Embedding learning involves visible modelling from the top, open communication, and systems that encourage iteration. When leaders demonstrate curiosity and support experimentation, the organisation becomes better equipped to respond to change.

Culture is also a key factor in enabling or constraining learning. Strategy&’s research shows that 42% of respondents feel their organisation’s culture has remained largely static over the past five years. A culture that encourages collaboration, transparency, and constructive reflection allows insight to flow from across the business, increasing the organisation’s overall adaptability.

In organisations with strong learning cultures, teams are empowered to make decisions closer to the customer, and failures are reframed as opportunities to gather feedback and improve processes. This approach strengthens resilience and the organisation’s capacity to seize opportunities as they emerge.

Leveraging AI to Enhance Insight

Artificial intelligence can amplify organisational learning when integrated thoughtfully. Accenture’s research indicates that organisations with AI-led processes achieve approximately 2.4x greater productivity and 2.5x higher revenue growth than peers.. These gains, however, are realised when organisations are structured to act on insights efficiently. Learning alongside technology can influence the sustained value that AI delivers.
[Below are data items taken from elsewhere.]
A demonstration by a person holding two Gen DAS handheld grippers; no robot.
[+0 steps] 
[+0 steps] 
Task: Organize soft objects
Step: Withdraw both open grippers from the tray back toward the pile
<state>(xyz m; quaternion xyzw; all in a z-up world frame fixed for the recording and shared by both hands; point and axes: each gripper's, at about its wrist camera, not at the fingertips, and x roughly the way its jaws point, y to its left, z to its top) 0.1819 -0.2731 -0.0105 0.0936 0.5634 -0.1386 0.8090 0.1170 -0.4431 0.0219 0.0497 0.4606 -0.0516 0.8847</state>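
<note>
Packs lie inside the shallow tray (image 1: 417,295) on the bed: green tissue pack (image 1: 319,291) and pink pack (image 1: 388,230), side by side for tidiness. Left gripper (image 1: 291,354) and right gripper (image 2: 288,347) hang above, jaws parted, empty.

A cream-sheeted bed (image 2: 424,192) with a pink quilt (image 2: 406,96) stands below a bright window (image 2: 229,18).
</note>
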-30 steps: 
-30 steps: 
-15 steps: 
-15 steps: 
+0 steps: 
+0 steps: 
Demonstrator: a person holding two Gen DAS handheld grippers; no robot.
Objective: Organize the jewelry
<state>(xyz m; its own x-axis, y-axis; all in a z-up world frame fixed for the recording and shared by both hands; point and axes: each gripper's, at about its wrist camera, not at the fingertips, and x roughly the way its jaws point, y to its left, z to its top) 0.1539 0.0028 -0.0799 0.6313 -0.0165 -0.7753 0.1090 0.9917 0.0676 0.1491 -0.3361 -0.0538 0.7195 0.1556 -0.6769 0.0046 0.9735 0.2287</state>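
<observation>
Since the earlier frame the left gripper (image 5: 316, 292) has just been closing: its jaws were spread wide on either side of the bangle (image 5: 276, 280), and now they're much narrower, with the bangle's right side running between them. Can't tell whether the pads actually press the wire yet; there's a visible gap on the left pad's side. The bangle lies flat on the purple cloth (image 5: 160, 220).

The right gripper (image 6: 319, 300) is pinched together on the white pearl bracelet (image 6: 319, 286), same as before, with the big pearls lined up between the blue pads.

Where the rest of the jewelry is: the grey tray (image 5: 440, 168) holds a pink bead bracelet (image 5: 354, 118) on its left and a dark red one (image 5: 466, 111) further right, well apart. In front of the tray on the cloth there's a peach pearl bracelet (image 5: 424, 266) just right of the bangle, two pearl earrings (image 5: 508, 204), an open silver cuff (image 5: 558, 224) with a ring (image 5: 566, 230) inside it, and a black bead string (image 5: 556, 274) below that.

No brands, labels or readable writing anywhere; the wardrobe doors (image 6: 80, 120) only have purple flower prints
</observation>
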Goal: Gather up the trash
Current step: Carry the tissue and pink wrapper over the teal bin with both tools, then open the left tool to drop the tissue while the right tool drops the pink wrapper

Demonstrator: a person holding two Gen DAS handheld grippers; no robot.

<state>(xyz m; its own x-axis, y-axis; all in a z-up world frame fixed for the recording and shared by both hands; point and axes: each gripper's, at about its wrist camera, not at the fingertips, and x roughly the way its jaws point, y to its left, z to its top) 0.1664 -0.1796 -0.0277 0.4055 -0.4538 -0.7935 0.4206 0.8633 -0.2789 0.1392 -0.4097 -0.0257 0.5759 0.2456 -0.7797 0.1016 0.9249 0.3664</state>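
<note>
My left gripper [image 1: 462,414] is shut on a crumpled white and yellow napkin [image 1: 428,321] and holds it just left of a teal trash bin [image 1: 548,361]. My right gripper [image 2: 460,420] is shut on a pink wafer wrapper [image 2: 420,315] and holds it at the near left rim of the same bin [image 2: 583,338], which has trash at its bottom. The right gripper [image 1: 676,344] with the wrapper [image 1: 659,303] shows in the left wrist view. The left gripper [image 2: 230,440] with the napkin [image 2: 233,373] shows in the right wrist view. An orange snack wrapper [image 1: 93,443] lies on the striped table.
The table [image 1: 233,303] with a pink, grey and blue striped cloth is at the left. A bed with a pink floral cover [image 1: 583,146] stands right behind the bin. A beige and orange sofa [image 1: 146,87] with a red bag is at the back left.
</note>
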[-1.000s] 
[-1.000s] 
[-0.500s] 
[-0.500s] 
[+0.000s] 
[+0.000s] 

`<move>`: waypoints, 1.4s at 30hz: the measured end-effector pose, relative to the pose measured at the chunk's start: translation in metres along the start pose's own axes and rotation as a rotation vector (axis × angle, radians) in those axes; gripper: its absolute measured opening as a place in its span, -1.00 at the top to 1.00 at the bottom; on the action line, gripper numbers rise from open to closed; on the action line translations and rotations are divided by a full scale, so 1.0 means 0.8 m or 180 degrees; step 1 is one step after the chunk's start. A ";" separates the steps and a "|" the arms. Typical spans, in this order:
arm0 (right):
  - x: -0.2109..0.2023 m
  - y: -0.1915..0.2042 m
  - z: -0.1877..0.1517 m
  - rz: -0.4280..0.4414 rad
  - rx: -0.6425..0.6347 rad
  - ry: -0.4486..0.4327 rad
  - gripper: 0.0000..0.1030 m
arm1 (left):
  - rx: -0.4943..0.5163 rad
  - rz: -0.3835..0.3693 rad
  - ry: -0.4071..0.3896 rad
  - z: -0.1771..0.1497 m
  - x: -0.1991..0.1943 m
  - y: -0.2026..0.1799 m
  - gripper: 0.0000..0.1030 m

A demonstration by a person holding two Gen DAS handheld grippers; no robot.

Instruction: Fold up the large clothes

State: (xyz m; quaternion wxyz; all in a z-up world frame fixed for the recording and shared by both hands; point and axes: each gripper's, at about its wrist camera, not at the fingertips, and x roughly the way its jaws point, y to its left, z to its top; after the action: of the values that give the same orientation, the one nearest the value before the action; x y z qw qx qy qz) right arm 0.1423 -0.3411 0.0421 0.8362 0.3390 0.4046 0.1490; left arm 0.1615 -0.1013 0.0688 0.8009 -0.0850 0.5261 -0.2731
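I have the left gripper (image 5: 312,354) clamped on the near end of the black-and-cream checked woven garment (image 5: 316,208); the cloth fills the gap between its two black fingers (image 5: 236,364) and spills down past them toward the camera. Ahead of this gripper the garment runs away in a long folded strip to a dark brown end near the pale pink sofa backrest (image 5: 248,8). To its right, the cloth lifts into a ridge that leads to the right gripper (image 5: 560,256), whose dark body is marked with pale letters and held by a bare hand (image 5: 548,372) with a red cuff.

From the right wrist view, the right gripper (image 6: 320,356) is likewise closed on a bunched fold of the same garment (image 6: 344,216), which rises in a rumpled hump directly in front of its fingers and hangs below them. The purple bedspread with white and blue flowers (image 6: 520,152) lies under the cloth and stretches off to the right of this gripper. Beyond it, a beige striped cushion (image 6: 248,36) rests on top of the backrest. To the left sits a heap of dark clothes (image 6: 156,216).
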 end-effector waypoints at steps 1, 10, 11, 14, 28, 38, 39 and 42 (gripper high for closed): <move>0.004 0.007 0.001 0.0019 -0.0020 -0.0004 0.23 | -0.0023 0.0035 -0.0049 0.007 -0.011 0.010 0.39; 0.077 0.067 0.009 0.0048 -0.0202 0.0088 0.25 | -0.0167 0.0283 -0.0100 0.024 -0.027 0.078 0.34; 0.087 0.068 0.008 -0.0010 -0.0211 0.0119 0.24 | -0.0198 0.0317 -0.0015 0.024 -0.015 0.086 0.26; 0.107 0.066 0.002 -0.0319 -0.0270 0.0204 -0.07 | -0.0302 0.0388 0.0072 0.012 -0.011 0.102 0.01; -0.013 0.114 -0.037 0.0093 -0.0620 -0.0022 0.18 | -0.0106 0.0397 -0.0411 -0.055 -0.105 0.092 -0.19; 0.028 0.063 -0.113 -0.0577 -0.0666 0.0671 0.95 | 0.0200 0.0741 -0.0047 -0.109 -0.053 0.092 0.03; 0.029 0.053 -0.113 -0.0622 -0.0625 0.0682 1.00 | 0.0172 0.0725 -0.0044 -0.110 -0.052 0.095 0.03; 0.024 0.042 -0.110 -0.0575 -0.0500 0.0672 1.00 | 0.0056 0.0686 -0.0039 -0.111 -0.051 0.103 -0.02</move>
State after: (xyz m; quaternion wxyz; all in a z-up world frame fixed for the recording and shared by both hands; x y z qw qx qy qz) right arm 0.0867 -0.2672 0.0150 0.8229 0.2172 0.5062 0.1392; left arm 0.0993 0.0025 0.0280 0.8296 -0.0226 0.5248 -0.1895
Creating a learning organisation requires deliberate design. Feedback loops, distributed decision-making, and transparency across outcomes enable insight to inform action continuously. In such organisations, strategy evolves as a dialogue between hypothesis and reality, ensuring that plans remain relevant and actionable. When learning is embedded, organisations turn every initiative into an opportunity for insight, allowing them to adapt with confidence in an ever-changing environment.

The organisations that perform consistently well over time are those that prioritise learning alongside execution. By fostering curiosity, supporting experimentation, and ensuring that insight informs action, CEOs can build organisations that are resilient, adaptable, and ready to navigate whatever the future holds.